My two favorite Plummer performances:

Herod Antipas in Jesus of Nazareth- his looks of lust at Salome were scary but at the same time understated, and his love scene with Herodias was actually hot (“Repent… repent… repent…”)

The Detective whose name eludes me in Dolores Claiborne, a departure from his usual suave and debonair villain roles.

Didn’t work at all: his reunion with Julie Andrews for the live TV production of On Golden Pond. In the first place Fonda and Hepburn NAILED those roles, in the second Julie’s English accent talking about her New England girlhood was a bit too glaring and while Plummer was in his 70s when he made the movie he looks way too well preserved to be Norman Thayer.

One of my favorite Christopher Plummer performances is his portrayal of Atahualpa, last of the Incas, in The Royal Hunt of the Sun, opposite Robert Shaw as Pizarro.

Huh? From what I understand, Julie Andrews is much more like Eve than her usual on-screen persona: elegantly sarcastic and cynical. Or did she only become so after she hooked up with Blake Edwards?

But you are Skip the middleman!

Trivia: Plummer also starred in the stage production of RHotS before the movie, but as Pizarro.
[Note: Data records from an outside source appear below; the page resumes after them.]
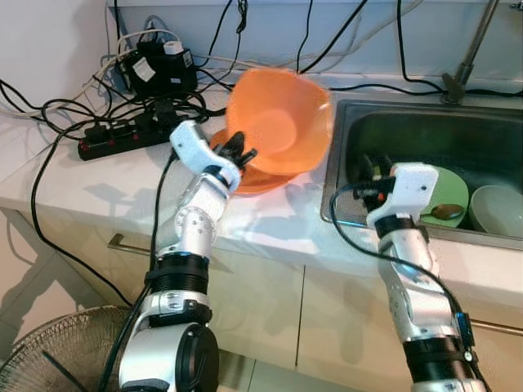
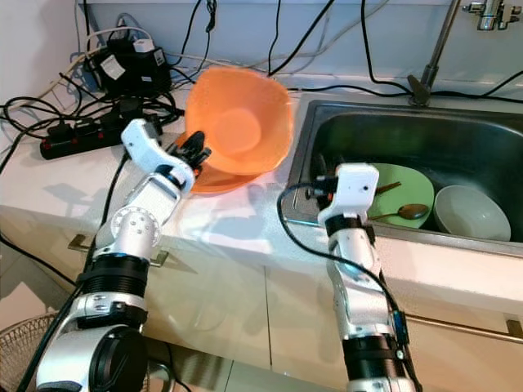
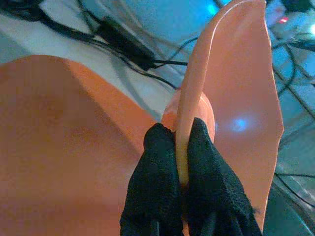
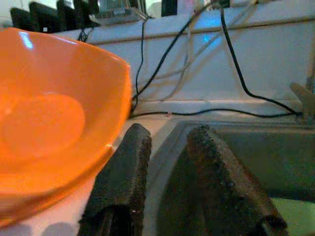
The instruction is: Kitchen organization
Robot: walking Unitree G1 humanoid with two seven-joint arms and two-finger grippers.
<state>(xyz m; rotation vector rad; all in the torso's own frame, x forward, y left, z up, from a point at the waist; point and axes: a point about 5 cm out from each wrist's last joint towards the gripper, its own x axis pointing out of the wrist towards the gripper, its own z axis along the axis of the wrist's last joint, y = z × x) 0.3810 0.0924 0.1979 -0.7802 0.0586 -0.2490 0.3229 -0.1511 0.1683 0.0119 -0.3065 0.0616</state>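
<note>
Orange bowl [image 1: 282, 122] between left fingers [image 3: 157, 196]

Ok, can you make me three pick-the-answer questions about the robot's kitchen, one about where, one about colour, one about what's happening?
1. Where is the spoon?
A. on the counter
B. on the green plate in the sink
C. on the floor

2. What colour is the lifted bowl?
A. orange
B. blue
C. white

3. What is the left tool doing?
A. hanging open
B. pinching the bowl's rim
C. holding a cable

Answers:
1 B, the spoon lies on the green plate in the sink.
2 A, the orange bowl is tilted up.
3 B, the left tool is clamped on the rim.
</note>
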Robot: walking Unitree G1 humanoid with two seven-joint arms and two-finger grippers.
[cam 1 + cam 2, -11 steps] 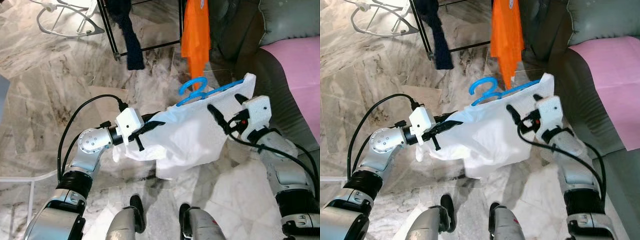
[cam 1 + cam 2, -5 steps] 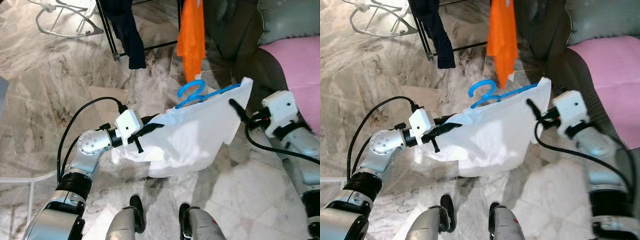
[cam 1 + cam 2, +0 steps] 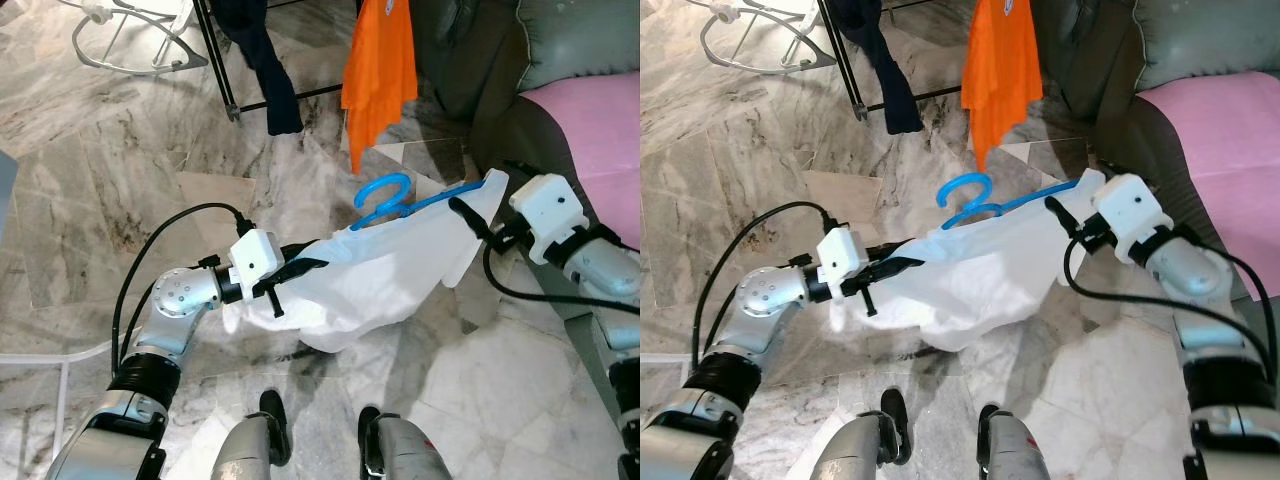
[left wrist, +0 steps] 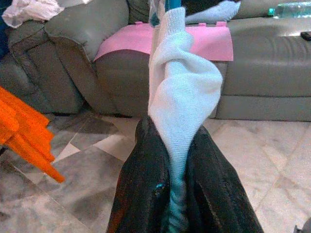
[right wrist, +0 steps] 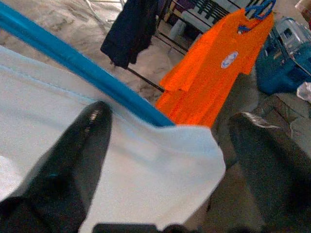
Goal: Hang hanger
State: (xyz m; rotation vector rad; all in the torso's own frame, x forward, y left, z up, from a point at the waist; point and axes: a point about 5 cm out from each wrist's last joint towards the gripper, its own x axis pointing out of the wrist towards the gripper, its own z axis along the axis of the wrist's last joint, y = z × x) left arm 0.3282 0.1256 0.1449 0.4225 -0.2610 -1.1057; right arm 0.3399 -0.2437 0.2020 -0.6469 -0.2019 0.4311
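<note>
A white shirt (image 3: 385, 275) is draped on a blue hanger (image 3: 388, 197), held level above the floor between my arms. My left gripper (image 3: 305, 268) is shut on the shirt's left end; the left wrist view shows its fingers (image 4: 141, 194) pinching bunched white cloth (image 4: 182, 107) over the blue bar. At the shirt's right corner my right gripper (image 3: 466, 213) is open. Its fingers (image 5: 73, 160) stand astride the white corner (image 5: 160, 165) and the blue bar (image 5: 82, 68). The hanger's hook points toward the clothes rack (image 3: 228, 85).
An orange shirt (image 3: 380, 65) and a dark garment (image 3: 265, 55) hang from the black rack ahead. A grey sofa with a pink cover (image 3: 600, 130) is on the right. A white frame base (image 3: 120, 50) lies far left on the marble floor.
My right gripper drew back from the shirt's front to its right corner. The shirt now hangs lower and flatter, the left arm has dropped a little, and the orange shirt has swung left.
</note>
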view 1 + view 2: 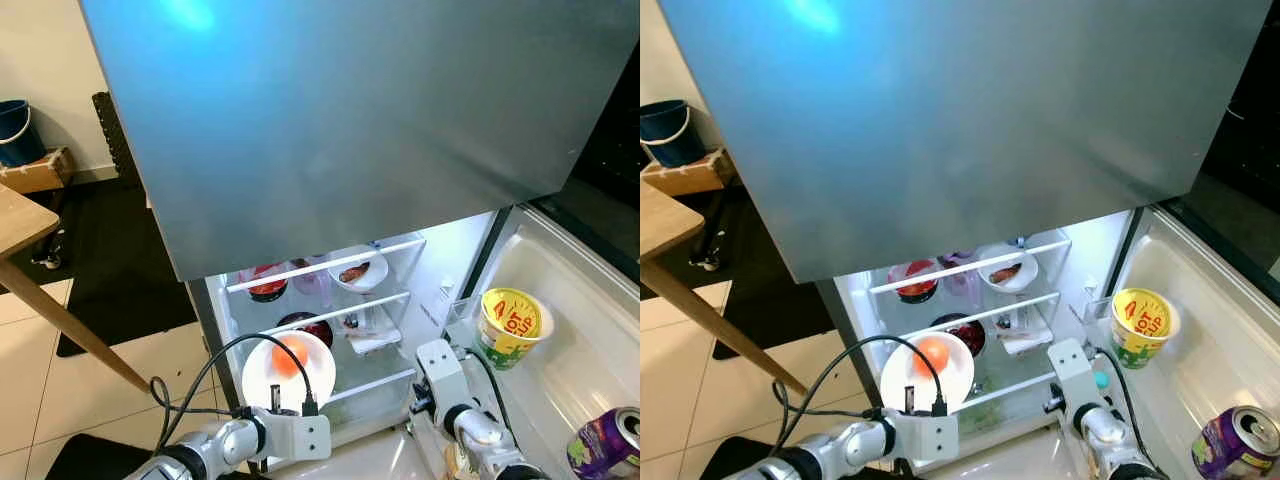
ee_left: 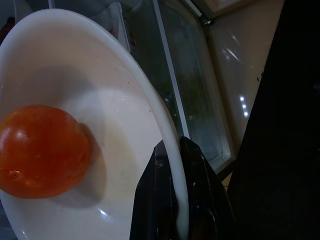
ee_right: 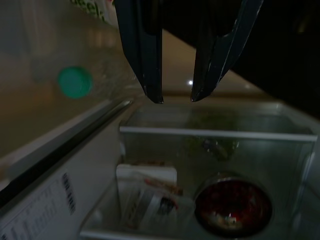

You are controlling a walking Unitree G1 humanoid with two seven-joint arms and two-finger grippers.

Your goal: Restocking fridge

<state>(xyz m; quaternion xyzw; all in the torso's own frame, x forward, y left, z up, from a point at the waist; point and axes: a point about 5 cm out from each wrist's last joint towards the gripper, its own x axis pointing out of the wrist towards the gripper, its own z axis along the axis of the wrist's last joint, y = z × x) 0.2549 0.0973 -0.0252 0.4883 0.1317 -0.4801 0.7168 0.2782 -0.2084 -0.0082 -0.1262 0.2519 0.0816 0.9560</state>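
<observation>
White porcelain is pinched at its rim: the plate (image 2: 100,100) is gripped by the left gripper (image 2: 180,200), whose fingers are clenched on either side of the edge, and an orange tomato (image 2: 42,150) is carried on it, toward the far side from the fingers. The plate is held just in front of the open fridge (image 1: 420,270), level with the lower shelf (image 1: 340,315); beyond the gripper a dark bowl (image 1: 310,325) and a packet (image 1: 375,335) are seen on that shelf, and above it two more bowls (image 1: 355,272) on the upper shelf. The right gripper (image 3: 175,95) is held released, nothing between its fingers, close to the fridge's right wall, with a yellow cup (image 1: 510,325) and a purple can (image 1: 605,440) in the door bin (image 1: 560,290) beside it. The step in hand is judged to be sliding the plate onto a shelf. The plate should be kept level so the tomato is not rolled off, a gap free of the bowl should be chosen, and the rim should be let go only once the base is fully supported.
</observation>
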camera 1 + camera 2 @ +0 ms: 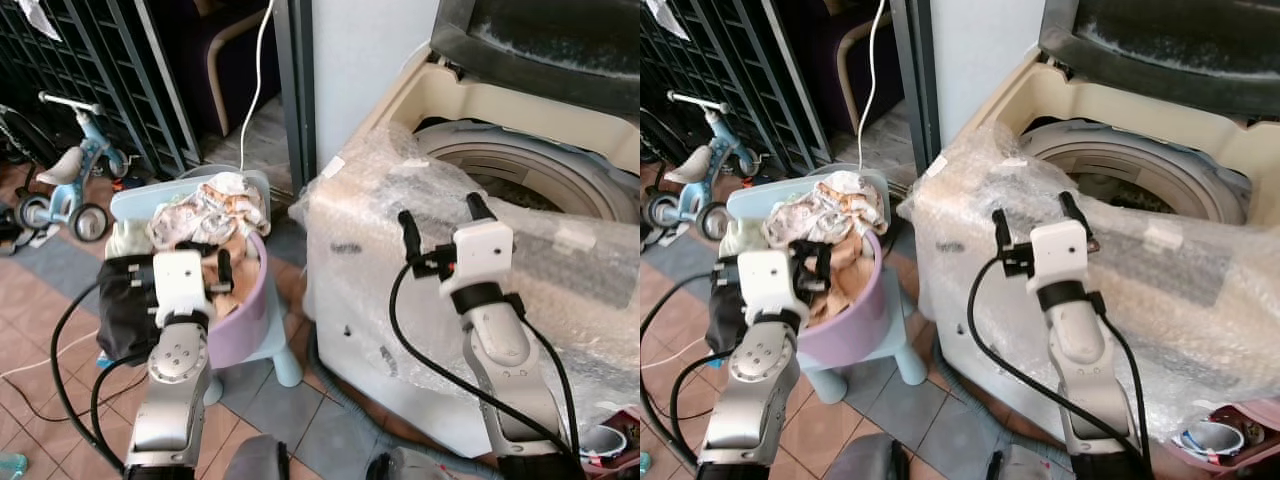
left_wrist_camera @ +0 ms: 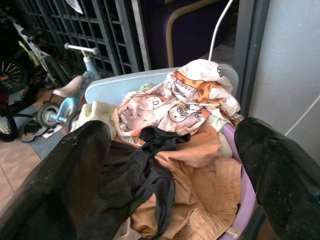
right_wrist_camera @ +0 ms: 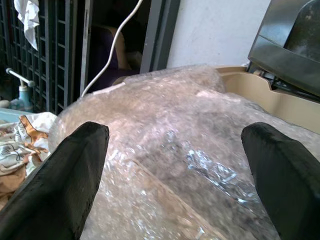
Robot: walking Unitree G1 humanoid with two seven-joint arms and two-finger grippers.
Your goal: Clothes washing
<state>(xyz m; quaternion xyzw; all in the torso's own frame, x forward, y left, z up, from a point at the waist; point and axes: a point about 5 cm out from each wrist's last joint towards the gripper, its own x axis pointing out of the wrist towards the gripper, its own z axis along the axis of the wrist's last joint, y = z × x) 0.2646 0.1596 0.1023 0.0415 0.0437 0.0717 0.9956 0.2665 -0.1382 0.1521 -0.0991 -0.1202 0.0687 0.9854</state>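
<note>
A purple laundry basket (image 1: 250,318) heaped with clothes stands left of the top-loading washing machine (image 1: 380,300). A white printed garment (image 2: 175,100) lies on top, with a black garment (image 2: 150,172) and an orange one (image 2: 202,182) below it. My left gripper (image 1: 182,262) hovers open just above the pile, with nothing between its fingers (image 2: 85,150). My right gripper (image 1: 444,220) is open and empty over the bubble wrap (image 3: 170,150) that covers the machine's front. The drum opening (image 1: 520,170) is uncovered and the dark lid (image 1: 540,40) stands raised.
The basket rests on a light blue child's chair (image 1: 285,365). A small tricycle (image 1: 70,175) stands far left by a dark metal grille (image 1: 110,70). A white cord (image 1: 258,70) hangs behind the basket. Black cables trail from both arms; a small bowl (image 1: 600,440) sits bottom right.
</note>
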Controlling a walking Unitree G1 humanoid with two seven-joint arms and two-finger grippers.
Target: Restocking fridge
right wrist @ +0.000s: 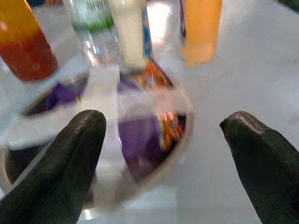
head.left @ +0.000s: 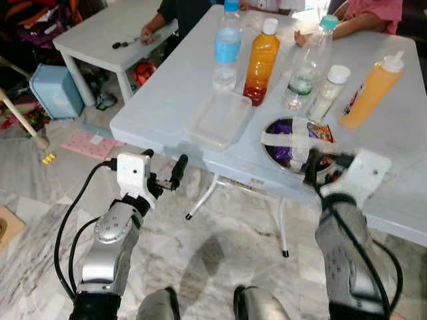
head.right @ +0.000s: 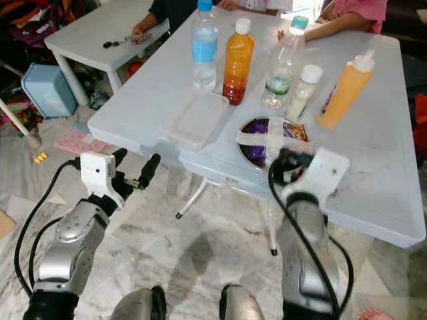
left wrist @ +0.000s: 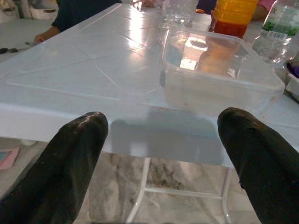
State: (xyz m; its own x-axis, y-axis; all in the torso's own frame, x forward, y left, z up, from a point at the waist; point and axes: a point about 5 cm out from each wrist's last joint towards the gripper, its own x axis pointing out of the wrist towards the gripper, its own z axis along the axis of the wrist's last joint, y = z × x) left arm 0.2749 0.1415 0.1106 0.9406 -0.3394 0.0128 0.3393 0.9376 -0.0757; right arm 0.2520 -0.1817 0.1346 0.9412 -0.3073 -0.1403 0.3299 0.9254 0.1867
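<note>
Reaching for the taped bowl (head.left: 297,141) near the table (head.left: 160,113) edge, right gripper (right wrist: 163,140) fingers spread wide above it; left gripper (left wrist: 161,154) likewise spread, facing the clear container (left wrist: 219,74). Next: lower, straddle rim, close.

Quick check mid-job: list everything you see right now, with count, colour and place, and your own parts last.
Water bottles: 2, clear, one blue-labelled, one green-labelled, table's far side.
Juice bottle: 1, orange over red, between them.
White-capped bottle: 1, pale, beside the green-labelled bottle.
Squeeze bottle: 1, orange, table's right.
Plastic container: 1, clear, near table edge.
Metal bowl: 1, purple and orange packets inside, taped over.
Table: 1, white.
Small table: 1, white, far left.
People: 2, arms at the far side.
Left gripper: open, below the table edge.
Right gripper: open, at the bowl.
</note>
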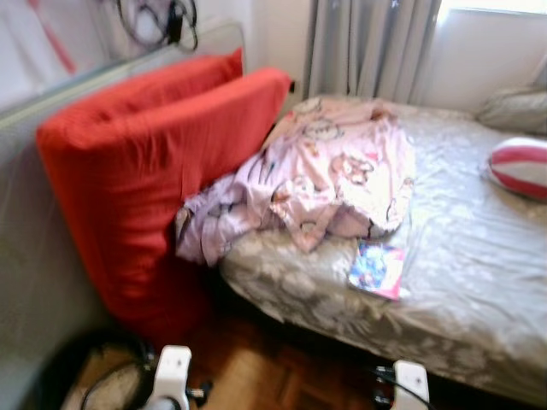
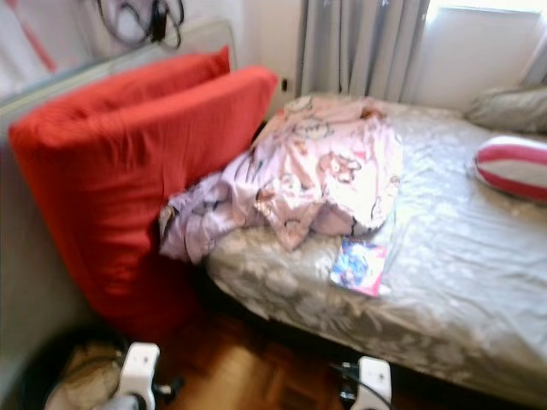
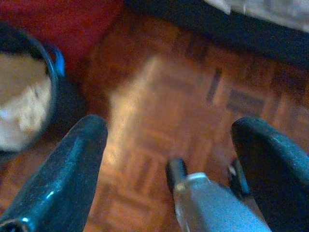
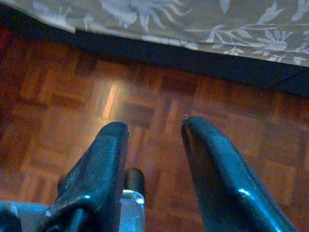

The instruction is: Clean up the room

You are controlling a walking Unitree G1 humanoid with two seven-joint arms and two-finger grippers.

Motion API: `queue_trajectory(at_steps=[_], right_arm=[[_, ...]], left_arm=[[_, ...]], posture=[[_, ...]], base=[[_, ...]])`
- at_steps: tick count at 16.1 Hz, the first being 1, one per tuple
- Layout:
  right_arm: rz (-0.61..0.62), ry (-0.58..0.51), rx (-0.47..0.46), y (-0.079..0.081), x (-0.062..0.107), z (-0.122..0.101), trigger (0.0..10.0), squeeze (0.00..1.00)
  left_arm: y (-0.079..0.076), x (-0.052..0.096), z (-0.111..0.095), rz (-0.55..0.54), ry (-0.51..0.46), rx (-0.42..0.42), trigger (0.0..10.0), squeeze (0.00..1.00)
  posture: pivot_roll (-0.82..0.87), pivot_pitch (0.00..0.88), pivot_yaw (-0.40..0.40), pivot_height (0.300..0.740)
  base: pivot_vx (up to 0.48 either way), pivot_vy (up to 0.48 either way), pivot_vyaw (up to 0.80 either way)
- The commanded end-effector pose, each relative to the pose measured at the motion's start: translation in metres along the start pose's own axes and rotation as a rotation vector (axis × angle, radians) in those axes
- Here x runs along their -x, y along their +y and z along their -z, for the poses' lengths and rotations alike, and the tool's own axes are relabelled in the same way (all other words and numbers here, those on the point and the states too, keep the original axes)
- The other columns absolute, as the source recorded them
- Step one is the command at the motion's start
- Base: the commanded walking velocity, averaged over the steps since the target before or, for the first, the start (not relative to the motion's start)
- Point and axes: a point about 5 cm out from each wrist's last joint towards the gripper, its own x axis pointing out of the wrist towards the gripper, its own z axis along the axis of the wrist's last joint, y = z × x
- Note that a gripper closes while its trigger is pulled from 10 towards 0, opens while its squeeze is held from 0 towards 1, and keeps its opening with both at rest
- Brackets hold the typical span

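A crumpled pink printed blanket (image 1: 329, 175) lies heaped on the bed's near left corner and spills over its side. A colourful magazine (image 1: 377, 267) lies flat near the bed's front edge, just below the blanket. Both arms hang low over the parquet floor (image 3: 159, 96) in front of the bed. My left gripper (image 3: 171, 128) is open above bare floor, with a dark-rimmed basket (image 3: 24, 96) beside it. My right gripper (image 4: 154, 125) is open too, nothing between its fingers, close to the hanging edge of the grey floral sheet (image 4: 193, 19).
Two big red cushions (image 1: 145, 162) lean against the wall left of the bed. A red-and-white striped pillow (image 1: 521, 166) and a grey pillow (image 1: 513, 109) lie at the bed's right. The basket (image 1: 94, 376) stands on the floor at bottom left. Curtains (image 1: 367, 43) hang behind.
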Motion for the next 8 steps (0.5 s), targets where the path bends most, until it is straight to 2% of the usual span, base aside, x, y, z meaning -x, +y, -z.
queue_trajectory(at_steps=[1,6,8], right_arm=[[-0.009,-0.003,-0.005,0.0035,-0.0006,-0.0008,10.0,0.0],[-0.006,0.001,-0.004,0.0031,-0.0004,0.0005,10.0,0.0],[-0.007,0.0,-0.003,0.0033,-0.0003,0.0005,10.0,0.0]], left_arm=[[0.0024,0.0002,0.0012,-0.008,0.014,-0.003,10.0,0.0],[0.0067,0.0013,0.0045,-0.029,0.032,-0.002,10.0,0.0],[0.0059,0.0015,0.0044,-0.016,0.022,0.028,10.0,0.0]], posture=[[0.01,0.0,-0.027,0.74],[0.01,0.0,-0.026,0.74],[0.01,0.0,-0.026,0.74]], base=[[0.0,0.0,0.0],[0.0,0.0,0.0],[0.0,0.0,0.0]])
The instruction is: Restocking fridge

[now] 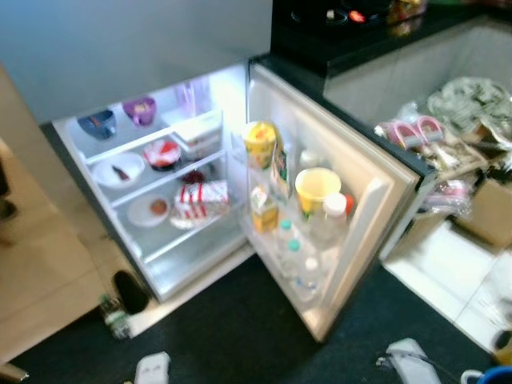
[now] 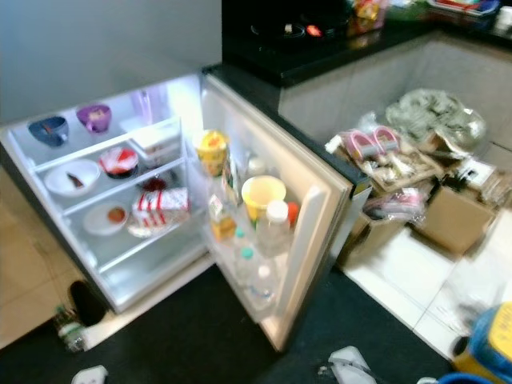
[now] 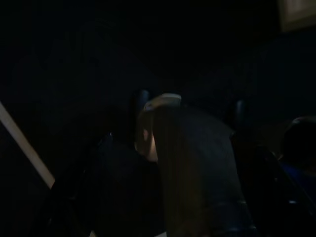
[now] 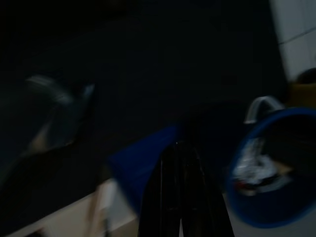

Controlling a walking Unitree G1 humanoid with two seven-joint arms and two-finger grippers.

He was shocked when they wanted him for the Inca.

I clearly recall that Plummer sang all his parts EXCEPT for the song Something Good, where his voice was just too central, and it was too important that it match with Julie Andrews’. Am I wrong?

Plummer’s work in TSOM notwithstanding, I saw him on Broadway years ago in a one-man show about John Barrymore and he was fantastic – maybe as good at being “Barrymore” than John B himself.

I liked him in Star Trek: The Undiscovered Country, as the Shakespeare-quoting Klingon General Chang.

What a range of roles that man has had.

I’m pretty sure that Bill Lee dubbed all of Plummer’s songs. That’s another small quibble I have with the movie: Lee’s voice is very pleasant but it doesn’t sound much like Plummer’s speaking voice.

Speaking of dubbing, has anyone ever noticed that Marni Nixon, the arch-dubber, appears in TSOM as a nun? Nixon dubbed Audrey Hepburn’s songs in My Fair Lady. Julie Andrews, as I’m sure you know, originated the Eliza Doolittle role on Broadway and many, many people throught she’d been robbed when the role in the film went to Audrey Hepburn.

Anyway, to get back to Nixon, there are stories that Hepburn believed she sang well enough to do her own singing in MFL, threw temper tantrums when told she would be dubbed, and was cruel and uncooperative to Nixon. Whenever I see TSOM, I always wonder if Nixon and Andrews got together over a nice cuppa while Nixon told Andrews stories of Hepburn’s bad behavior.

Hepburn (Audrey) was very disappointed that she was to be dubbed, and walked off the set. The next day she returned and apologized to the entire cast and crew for her terrible behavior. I suspect it’s one of the few times in her public life that she behaved in anything but a gracious and utterly courteous way.

Unfortunately, I heard her attempt at “Wouldn’t it be Loverly” on the DVD. She was flat in parts. Interestingly, I also listened to Natalie Wood’s stab at “Tonight” from West Side Story. Although she too was dubbed by Nixon in the final product, I wondered why - to me, her voice sounded as good (or close to) as Nixon’s, and “Tonight” is a far more challenging song than anything from My Fair Lady.

Skilled as Nixon was, I’ve wondered why she was used so heavily, as her voice has never struck me as all that great. One of the things that makes TSOM so great is that Julie Andrews’ voice was so incredible - IMHO Nixon wasn’t remotely in her league.

She also dubbed Kurt’s high note in “So Long, Farewell” or whatever that good night song is called.